Inspired by natural materials, sacrificial bonds have been successfully applied in the design of flexible shape memory polymers (SMPs). However, thermal oxidative stability of these SMPs is worth to be concerned because it is inevitable for the applications. Herein, model shape memory rubber composite was prepared by adding ZnCl₂ and sulfur into nitrile butadiene rubber (NBR). Dual crosslinking networks with sacrificial bonds, composed of Zn²⁺-CN coordination bonds, was constructed in NBR composite, which endowed itself a good shape memory property in air, water and even oil. Through 20-day thermal oxidation at 100 °C, Zn²⁺-CN coordination bonds were partially dissociated and ZnCl₂ agglomerations were gradually dissolved into rubber matrix. The growth of covalent crosslinking density accompanied with chains scission during aging. Excessive growth in covalent crosslinking density and the loss of coordination bonds induced a rapid ductile-brittle transition of NBR composite in mechanical tests. Ruptured chains developed an additional relaxation with Zn²⁺ ions to broaden glassy transition of rubber matrix through aging, which increased the shape fixing ratio of NBR composite and descended its recovery ratio. Moreover, the shape recovery processes were obviously slowed down owing to aging. These novel findings reveal that thermal-oxidative aging processes change the architecture of dual crosslinking networks and affect shape memory behaviors of modeled rubbers which are practically useful for the lifetime of their products.

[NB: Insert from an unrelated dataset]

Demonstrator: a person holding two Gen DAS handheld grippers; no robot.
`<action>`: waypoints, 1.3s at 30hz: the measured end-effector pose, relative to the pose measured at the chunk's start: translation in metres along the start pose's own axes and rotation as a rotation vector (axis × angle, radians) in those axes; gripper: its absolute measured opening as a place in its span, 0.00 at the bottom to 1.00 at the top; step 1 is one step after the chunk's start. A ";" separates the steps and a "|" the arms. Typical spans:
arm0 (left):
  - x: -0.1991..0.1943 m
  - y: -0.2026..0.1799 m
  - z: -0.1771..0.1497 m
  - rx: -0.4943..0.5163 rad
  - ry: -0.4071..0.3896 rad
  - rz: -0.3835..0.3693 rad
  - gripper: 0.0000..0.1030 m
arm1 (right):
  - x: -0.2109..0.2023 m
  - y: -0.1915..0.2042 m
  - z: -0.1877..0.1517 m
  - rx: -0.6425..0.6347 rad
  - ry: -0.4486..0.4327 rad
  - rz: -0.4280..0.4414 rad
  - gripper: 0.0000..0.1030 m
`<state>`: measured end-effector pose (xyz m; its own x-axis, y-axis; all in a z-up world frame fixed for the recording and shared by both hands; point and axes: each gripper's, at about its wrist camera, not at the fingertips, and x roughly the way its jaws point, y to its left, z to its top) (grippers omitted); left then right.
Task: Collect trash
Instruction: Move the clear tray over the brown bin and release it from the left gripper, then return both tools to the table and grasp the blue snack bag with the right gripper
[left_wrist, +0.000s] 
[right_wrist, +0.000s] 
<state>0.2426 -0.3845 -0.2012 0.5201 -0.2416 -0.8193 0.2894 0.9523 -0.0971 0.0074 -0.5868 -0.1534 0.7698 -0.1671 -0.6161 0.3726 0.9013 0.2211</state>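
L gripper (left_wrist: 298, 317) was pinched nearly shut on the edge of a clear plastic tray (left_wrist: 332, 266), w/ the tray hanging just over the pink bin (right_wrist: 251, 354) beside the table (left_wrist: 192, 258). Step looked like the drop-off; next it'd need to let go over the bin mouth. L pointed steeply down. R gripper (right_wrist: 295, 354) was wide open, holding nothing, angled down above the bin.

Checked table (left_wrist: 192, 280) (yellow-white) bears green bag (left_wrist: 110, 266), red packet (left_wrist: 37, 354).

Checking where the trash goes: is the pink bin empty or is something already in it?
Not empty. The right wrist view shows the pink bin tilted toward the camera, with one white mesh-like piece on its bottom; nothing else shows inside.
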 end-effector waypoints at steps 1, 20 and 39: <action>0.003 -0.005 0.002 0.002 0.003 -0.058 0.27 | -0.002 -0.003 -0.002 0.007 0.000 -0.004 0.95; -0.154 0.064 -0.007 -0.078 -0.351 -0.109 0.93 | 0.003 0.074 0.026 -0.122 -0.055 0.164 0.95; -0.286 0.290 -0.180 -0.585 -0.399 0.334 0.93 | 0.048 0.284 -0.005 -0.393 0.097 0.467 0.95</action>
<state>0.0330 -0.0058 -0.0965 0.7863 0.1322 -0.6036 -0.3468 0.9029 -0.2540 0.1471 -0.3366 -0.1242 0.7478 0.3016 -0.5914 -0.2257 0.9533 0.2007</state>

受天然材料的启发，牺牲性粘合已成功应用于柔性形状记忆聚合物（SMP）的设计中。但是，这些SMP的热氧化稳定性值得关注，因为它对于应用是不可避免的。在此，通过将ZnCl ₂和硫添加到丁腈橡胶（NBR）中来制备模型形状记忆橡胶复合材料。在NBR复合材料中构建了具有Zn ²⁺ -CN配位键的牺牲键的双交联网络，使其在空气，水甚至油中具有良好的形状记忆性能。通过在100°C下进行20天的热氧化，Zn ²⁺ -CN配位键部分解离并且ZnCl ₂团聚逐渐溶解在橡胶基质中。共价交联密度的增长伴随着老化过程中的断链。在机械测试中，共价交联密度的过度增长和配位键的丧失引起了NBR复合材料的快速延性-脆性转变。破裂的链与Zn ²⁺一起产生了额外的弛豫离子通过老化来加宽橡胶基质的玻璃态转变，从而增加了NBR复合材料的形状固定率，并降低了其回收率。此外，由于老化，形状恢复过程明显减慢了。这些新颖的发现表明，热氧化老化过程改变了双交联网络的结构并影响了建模橡胶的形状记忆行为，这对于其产品的使用寿命实际上是有用的。